> How to complete this task
Report each line of the entries that contains the word "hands", copied in full.

> Records drawn from a dataset
☆ ☆ ☆ ☆ ☆
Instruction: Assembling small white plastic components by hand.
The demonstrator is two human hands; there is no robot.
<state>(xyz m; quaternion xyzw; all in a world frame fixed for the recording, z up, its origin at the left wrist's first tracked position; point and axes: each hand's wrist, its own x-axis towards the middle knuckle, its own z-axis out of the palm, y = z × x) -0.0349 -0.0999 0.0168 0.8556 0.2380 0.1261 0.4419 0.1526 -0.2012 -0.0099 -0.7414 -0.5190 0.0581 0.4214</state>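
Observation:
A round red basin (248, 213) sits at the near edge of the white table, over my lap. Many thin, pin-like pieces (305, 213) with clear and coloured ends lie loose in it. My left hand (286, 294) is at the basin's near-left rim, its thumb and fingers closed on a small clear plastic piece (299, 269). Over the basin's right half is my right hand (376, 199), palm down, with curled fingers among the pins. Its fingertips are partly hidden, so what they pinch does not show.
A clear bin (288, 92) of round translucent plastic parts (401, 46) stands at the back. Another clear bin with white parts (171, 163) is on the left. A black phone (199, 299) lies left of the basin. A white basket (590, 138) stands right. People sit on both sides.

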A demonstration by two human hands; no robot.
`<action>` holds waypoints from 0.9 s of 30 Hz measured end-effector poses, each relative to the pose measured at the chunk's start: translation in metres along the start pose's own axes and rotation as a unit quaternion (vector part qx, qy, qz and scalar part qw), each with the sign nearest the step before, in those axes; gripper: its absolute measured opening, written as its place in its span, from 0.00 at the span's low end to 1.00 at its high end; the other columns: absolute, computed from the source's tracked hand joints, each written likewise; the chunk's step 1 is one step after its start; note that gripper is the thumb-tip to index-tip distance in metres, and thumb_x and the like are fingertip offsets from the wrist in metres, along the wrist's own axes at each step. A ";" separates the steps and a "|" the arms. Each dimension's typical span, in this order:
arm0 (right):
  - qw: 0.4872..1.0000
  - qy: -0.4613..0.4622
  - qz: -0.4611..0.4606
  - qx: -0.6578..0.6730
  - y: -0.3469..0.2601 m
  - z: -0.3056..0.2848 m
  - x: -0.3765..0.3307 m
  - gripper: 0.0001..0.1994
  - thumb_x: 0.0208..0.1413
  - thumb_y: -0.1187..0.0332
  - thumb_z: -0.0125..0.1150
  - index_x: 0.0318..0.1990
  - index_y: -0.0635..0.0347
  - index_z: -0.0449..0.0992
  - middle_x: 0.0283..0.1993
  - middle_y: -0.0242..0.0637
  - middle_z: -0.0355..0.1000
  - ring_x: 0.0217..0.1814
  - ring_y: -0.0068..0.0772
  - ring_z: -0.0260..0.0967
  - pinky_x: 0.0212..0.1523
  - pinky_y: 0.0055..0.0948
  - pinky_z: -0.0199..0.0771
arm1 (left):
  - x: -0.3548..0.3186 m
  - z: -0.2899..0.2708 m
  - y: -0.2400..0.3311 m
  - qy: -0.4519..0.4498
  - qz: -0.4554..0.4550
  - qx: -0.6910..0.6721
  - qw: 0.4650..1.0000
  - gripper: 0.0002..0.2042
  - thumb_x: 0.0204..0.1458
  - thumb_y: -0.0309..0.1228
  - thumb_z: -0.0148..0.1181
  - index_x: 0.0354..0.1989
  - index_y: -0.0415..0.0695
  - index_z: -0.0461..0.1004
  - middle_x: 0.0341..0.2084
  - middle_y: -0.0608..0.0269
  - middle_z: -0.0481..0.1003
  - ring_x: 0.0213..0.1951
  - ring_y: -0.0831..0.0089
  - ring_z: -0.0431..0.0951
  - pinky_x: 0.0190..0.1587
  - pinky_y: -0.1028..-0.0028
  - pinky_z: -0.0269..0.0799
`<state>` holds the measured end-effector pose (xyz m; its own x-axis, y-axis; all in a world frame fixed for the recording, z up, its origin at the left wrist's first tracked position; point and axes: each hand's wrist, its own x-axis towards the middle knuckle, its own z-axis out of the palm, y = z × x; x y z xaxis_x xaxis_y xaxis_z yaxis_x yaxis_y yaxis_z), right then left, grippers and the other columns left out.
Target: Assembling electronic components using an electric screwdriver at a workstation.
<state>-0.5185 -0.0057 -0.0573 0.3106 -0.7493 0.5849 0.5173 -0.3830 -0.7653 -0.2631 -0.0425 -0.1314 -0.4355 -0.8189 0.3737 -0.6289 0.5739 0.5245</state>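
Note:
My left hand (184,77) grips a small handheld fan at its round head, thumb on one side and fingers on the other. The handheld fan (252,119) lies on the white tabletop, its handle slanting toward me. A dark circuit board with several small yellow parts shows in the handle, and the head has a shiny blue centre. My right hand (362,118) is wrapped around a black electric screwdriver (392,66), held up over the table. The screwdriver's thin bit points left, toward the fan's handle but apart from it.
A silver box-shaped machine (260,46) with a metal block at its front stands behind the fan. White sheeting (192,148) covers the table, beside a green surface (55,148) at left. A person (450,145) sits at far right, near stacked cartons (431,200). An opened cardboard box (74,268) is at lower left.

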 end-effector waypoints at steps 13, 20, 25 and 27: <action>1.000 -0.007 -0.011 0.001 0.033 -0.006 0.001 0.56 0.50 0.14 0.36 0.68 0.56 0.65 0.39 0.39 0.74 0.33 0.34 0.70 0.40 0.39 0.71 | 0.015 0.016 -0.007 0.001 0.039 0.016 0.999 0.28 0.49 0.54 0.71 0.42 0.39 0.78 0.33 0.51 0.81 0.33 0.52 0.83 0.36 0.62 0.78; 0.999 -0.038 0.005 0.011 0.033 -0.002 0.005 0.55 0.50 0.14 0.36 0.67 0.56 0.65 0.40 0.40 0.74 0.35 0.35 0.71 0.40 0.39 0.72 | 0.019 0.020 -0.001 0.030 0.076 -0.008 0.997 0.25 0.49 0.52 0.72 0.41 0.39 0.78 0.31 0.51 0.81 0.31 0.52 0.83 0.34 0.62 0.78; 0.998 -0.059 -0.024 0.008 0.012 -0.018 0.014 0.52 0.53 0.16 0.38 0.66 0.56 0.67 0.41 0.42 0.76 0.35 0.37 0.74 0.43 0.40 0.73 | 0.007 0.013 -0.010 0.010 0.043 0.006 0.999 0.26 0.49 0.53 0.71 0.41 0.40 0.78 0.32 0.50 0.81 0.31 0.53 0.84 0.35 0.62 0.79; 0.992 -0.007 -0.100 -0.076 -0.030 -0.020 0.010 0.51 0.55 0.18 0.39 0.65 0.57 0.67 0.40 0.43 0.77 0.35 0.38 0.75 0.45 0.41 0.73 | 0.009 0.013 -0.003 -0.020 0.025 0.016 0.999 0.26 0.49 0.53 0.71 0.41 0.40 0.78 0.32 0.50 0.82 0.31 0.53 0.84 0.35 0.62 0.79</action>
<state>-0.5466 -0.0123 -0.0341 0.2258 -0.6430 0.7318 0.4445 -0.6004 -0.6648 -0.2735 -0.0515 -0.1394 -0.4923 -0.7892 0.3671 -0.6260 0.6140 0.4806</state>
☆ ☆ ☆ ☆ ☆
> Output for this exercise
The demonstrator is two human hands; there is no robot.
A demonstration by two human hands; no robot.

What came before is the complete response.